WHAT NEEDS TO BE DONE: Up to and including the line that contains "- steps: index", repeat each line of the data exactly, starting from the first.

STORED DATA:
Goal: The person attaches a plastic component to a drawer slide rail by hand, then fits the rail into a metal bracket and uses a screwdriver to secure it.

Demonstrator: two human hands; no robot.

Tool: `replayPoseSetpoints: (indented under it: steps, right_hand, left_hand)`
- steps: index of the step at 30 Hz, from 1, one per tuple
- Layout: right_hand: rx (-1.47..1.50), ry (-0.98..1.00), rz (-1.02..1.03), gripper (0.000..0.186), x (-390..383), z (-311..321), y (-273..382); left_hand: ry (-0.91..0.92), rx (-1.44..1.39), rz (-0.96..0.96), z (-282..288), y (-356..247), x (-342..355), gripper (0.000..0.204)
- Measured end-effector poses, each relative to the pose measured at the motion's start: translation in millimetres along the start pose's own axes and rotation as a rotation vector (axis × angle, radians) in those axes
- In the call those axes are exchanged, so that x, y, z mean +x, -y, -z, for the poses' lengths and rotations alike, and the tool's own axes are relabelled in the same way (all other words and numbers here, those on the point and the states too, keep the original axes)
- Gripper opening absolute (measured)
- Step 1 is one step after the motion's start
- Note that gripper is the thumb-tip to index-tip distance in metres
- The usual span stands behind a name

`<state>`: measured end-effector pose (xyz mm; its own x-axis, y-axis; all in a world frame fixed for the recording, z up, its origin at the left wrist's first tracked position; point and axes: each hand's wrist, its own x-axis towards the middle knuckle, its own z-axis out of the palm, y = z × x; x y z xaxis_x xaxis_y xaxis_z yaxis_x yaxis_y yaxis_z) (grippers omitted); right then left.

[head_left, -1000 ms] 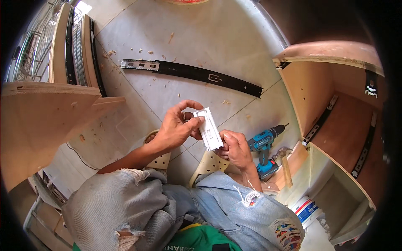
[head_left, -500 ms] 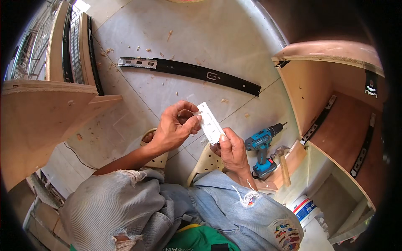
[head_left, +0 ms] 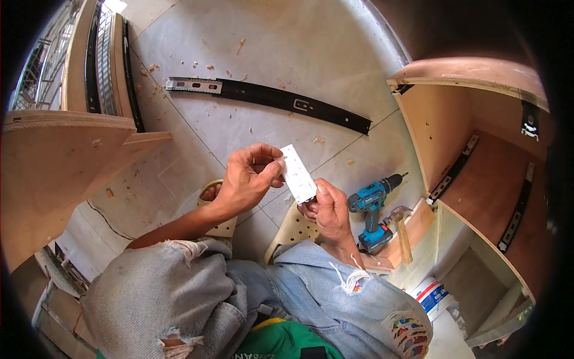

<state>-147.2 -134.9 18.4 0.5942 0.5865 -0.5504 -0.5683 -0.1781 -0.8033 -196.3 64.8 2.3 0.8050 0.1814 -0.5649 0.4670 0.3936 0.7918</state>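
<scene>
Between my hands is a small flat white rectangular piece [head_left: 298,176] with faint raised or printed marks; its exact kind I cannot make out. My left hand [head_left: 251,176] pinches its upper left edge between thumb and bent fingers. Its lower end sits in my right hand [head_left: 330,212], thumb on one side and curled fingers partly hidden beneath. Beyond both hands, a black drawer slide [head_left: 263,100] with a silver end lies on the tiled floor.
A blue cordless drill [head_left: 372,209] stands at the right beside a hammer [head_left: 404,236]. Farther right is a wooden cabinet [head_left: 445,125] with slide rails inside. Wooden panels with rails [head_left: 78,128] stand at left. A white bucket [head_left: 431,293] sits lower right; wood shavings dot the floor.
The white piece has tilted slightly, so more of its flat face shows. Both hands keep their grip on it. The whole view has shifted a little.
</scene>
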Motion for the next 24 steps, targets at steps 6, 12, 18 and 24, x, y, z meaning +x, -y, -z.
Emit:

TASK RESPONSE:
Goal: The person attaches a plastic component to a drawer slide rail by hand, then fits the rail into a metal bracket and uses a screwdriver to secure it.

Demonstrator: two human hands; no robot.

Tool: `replayPoseSetpoints: (indented under it: steps, right_hand, left_hand)`
- steps: index of the step at 30 Hz, from 1, one per tuple

The given answer completes the exercise.